● **WHAT YOU NEED TO DO**
The listing below should be printed again word for word, without any images.

** GIVEN INFORMATION follows **

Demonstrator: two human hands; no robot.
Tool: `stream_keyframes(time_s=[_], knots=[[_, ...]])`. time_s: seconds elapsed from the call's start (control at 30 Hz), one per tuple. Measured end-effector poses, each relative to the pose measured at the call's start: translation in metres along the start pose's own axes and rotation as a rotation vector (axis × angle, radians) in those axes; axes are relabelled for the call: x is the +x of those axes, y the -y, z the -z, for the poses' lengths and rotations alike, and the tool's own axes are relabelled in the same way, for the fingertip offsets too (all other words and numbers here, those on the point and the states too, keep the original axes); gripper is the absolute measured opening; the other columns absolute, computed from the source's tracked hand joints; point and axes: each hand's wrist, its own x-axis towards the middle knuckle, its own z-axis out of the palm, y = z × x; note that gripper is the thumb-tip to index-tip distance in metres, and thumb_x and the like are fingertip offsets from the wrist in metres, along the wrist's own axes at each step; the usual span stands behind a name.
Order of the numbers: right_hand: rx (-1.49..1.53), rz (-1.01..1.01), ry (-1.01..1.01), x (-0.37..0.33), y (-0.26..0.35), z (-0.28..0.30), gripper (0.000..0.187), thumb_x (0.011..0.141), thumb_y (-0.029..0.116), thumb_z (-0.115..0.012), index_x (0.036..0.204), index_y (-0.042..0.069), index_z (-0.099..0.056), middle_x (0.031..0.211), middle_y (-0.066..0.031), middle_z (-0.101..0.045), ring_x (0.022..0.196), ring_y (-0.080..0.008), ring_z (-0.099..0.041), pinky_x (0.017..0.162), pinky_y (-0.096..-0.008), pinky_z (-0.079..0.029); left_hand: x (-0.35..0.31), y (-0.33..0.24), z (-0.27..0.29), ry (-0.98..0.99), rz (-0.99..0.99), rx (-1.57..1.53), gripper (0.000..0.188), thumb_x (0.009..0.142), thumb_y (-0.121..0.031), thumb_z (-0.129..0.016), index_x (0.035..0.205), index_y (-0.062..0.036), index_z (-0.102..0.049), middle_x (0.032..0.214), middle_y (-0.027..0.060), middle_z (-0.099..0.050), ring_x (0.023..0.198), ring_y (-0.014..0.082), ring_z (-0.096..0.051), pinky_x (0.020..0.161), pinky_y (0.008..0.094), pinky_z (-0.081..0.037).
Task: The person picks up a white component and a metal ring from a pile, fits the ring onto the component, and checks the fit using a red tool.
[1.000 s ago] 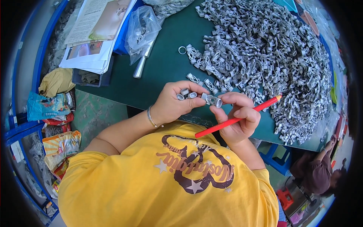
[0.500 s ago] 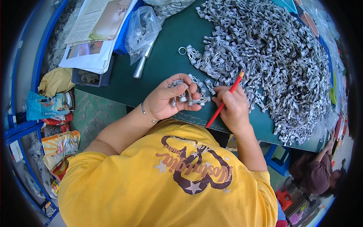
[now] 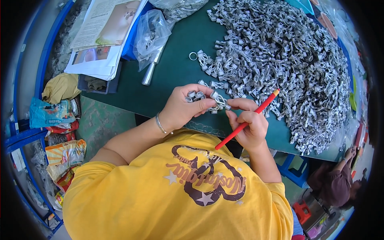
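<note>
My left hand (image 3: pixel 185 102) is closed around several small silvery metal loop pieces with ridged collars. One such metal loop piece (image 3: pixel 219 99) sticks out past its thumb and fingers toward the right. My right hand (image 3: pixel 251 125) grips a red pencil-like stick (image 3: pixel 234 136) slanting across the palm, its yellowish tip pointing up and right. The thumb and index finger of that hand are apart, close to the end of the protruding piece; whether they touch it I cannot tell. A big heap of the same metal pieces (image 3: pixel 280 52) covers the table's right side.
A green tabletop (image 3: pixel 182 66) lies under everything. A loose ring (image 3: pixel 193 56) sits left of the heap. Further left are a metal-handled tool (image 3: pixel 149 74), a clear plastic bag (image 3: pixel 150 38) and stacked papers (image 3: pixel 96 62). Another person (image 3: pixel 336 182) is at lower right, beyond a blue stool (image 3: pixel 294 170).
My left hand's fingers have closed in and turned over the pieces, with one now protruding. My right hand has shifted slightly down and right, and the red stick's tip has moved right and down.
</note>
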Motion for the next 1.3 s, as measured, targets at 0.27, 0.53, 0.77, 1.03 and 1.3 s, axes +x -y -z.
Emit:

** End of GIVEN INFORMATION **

● **WRITTEN RESPONSE**
Demonstrator: two human hands; no robot.
Tool: `stream_keyframes(time_s=[_], knots=[[_, ...]])`. time_s: seconds elapsed from the call's start (control at 30 Hz), one per tuple. Measured end-effector poses, each relative to the pose measured at the call's start: translation in metres along the start pose's own axes and rotation as a rotation vector (axis × angle, radians) in those axes; axes are relabelled for the call: x is the +x of those axes, y the -y, z the -z, for the poses' lengths and rotations alike, and the tool's own axes are relabelled in the same way, for the fingertip offsets too (all other words and numbers here, those on the point and the states too, keep the original axes); gripper is the absolute measured opening; the other columns absolute, computed from the source's tracked hand joints; point and axes: each hand's wrist, its own x-axis towards the middle knuckle, its own z-axis out of the palm, y = z × x; note that gripper is the thumb-tip to index-tip distance in metres, and thumb_x and the like are fingertip offsets from the wrist in metres, along the wrist's own axes at each step; the usual span stands behind a name.
Order of the numbers: right_hand: rx (-1.49..1.53), rz (-1.01..1.01), ry (-1.01..1.01), x (-0.37..0.33), y (-0.26..0.35), z (-0.28..0.30), gripper (0.000..0.187), thumb_x (0.011..0.141), thumb_y (-0.029..0.116), thumb_z (-0.115..0.012), index_x (0.036..0.204), index_y (-0.042..0.069), index_z (-0.099..0.056), middle_x (0.031..0.211), middle_y (-0.066..0.031), middle_z (-0.101..0.045), ring_x (0.022..0.196), ring_y (-0.080..0.008), ring_z (-0.099..0.041), pinky_x (0.017..0.162), pinky_y (-0.096..-0.008), pinky_z (-0.079..0.029); left_hand: x (-0.35..0.31), y (-0.33..0.24), z (-0.27..0.29), ry (-0.98..0.99), rz (-0.99..0.99), rx (-1.57..1.53), gripper (0.000..0.188), thumb_x (0.009..0.142), thumb_y (-0.121..0.031), thumb_z (-0.129..0.016), index_x (0.035..0.205), index_y (-0.062..0.036), index_z (-0.102..0.049), middle_x (0.032..0.214), middle_y (-0.027..0.060), middle_z (-0.099..0.050), ring_x (0.023..0.198), ring_y (-0.014..0.082), ring_z (-0.096..0.051), pinky_x (0.020..0.161), pinky_y (0.008..0.094), pinky_z (-0.081..0.037).
Task: The person picks up a white component and a metal ring from a pile, fits the ring onto the component, and checks the fit using a red tool.
[1.000 s ago] 
[0.500 s ago] 
[now] 
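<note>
My left hand (image 3: pixel 185 102) is closed around several small silvery metal loop pieces with ridged collars. One such metal loop piece (image 3: pixel 219 99) sticks out past its thumb and fingers toward the right. My right hand (image 3: pixel 251 125) grips a red pencil-like stick (image 3: pixel 234 136) slanting across the palm, its yellowish tip pointing up and right. The thumb and index finger of that hand are apart, close to the end of the protruding piece; whether they touch it I cannot tell. A big heap of the same metal pieces (image 3: pixel 280 52) covers the table's right side.
A green tabletop (image 3: pixel 182 66) lies under everything. A loose ring (image 3: pixel 193 56) sits left of the heap. Further left are a metal-handled tool (image 3: pixel 149 74), a clear plastic bag (image 3: pixel 150 38) and stacked papers (image 3: pixel 96 62). Another person (image 3: pixel 336 182) is at lower right, beyond a blue stool (image 3: pixel 294 170).
My left hand's fingers have closed in and turned over the pieces, with one now protruding. My right hand has shifted slightly down and right, and the red stick's tip has moved right and down.
</note>
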Motion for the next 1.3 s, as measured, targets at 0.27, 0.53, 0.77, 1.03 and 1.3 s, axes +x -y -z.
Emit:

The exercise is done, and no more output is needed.